TASK DESCRIPTION:
With the first line as the start and the line containing "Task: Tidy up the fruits" as the end, write out every line of the records exactly.

<<<<

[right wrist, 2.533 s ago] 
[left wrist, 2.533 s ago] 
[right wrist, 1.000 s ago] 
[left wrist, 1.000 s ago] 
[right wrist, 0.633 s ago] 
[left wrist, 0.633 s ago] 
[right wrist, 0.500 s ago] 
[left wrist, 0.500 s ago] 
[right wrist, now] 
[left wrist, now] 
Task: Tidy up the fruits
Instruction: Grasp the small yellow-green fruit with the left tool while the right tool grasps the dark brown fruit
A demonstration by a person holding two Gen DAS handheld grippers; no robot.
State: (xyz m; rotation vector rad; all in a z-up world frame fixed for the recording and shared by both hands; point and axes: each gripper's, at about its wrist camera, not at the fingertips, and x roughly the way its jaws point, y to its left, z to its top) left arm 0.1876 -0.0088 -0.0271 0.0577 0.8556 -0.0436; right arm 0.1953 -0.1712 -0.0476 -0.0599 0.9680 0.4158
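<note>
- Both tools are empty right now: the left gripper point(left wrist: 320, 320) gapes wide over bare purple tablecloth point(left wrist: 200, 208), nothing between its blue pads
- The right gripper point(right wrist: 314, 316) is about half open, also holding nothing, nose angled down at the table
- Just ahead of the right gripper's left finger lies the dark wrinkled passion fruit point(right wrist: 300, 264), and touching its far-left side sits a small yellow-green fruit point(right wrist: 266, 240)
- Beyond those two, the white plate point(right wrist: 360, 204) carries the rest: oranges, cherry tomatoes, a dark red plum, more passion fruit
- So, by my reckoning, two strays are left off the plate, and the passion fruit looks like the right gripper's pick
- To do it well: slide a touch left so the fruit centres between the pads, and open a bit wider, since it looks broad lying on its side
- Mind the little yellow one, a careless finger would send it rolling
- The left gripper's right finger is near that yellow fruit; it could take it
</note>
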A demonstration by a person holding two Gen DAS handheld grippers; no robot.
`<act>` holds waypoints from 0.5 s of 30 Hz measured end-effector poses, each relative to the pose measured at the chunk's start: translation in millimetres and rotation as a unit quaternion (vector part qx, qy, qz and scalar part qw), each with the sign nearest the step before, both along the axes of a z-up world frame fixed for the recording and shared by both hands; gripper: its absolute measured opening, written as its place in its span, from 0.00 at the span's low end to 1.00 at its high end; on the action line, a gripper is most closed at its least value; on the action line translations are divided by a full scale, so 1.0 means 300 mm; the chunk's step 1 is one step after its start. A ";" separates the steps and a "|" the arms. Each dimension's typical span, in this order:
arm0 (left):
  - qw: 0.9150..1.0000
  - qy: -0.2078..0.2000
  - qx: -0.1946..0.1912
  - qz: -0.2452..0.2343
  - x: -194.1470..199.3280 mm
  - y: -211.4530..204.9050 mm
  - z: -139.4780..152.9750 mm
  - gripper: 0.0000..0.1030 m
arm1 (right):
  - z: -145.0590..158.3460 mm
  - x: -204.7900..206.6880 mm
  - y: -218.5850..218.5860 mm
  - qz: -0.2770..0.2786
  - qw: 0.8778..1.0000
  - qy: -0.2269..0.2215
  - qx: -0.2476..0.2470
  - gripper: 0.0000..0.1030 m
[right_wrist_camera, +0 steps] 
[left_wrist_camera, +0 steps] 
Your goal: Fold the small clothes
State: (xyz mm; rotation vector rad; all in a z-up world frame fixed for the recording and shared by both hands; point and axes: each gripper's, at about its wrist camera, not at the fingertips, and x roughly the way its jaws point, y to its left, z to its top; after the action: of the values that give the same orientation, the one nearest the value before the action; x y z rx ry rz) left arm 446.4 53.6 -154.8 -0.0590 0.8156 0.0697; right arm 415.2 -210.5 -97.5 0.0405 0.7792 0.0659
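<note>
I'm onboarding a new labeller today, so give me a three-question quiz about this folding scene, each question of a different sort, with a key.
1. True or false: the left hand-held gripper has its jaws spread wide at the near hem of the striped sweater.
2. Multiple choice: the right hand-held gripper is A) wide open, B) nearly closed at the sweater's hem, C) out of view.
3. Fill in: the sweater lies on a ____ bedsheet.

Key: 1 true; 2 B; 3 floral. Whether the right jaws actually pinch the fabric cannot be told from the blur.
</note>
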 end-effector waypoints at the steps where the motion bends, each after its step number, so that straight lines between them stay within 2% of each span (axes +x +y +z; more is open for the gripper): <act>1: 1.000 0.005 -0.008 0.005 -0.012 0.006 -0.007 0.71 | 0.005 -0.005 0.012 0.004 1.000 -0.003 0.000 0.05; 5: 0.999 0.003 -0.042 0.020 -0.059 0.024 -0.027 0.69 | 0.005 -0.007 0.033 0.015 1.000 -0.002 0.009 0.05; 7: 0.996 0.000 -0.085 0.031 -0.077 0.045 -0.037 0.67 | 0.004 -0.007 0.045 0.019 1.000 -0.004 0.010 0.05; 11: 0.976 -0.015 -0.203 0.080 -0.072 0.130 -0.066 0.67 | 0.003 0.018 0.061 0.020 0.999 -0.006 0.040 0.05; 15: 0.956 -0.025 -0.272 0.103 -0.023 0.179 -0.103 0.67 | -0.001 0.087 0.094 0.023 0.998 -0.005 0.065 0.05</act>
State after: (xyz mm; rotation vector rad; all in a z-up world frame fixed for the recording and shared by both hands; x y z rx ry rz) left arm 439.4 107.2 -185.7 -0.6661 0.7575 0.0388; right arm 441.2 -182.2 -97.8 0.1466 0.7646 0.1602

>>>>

YOUR RESPONSE:
[right wrist, 2.533 s ago] 
[left wrist, 2.533 s ago] 
[right wrist, 1.000 s ago] 
[left wrist, 1.000 s ago] 
[right wrist, 0.633 s ago] 
[left wrist, 0.633 s ago] 
[right wrist, 0.500 s ago] 
[left wrist, 0.500 s ago] 
[right wrist, now] 
[left wrist, now] 
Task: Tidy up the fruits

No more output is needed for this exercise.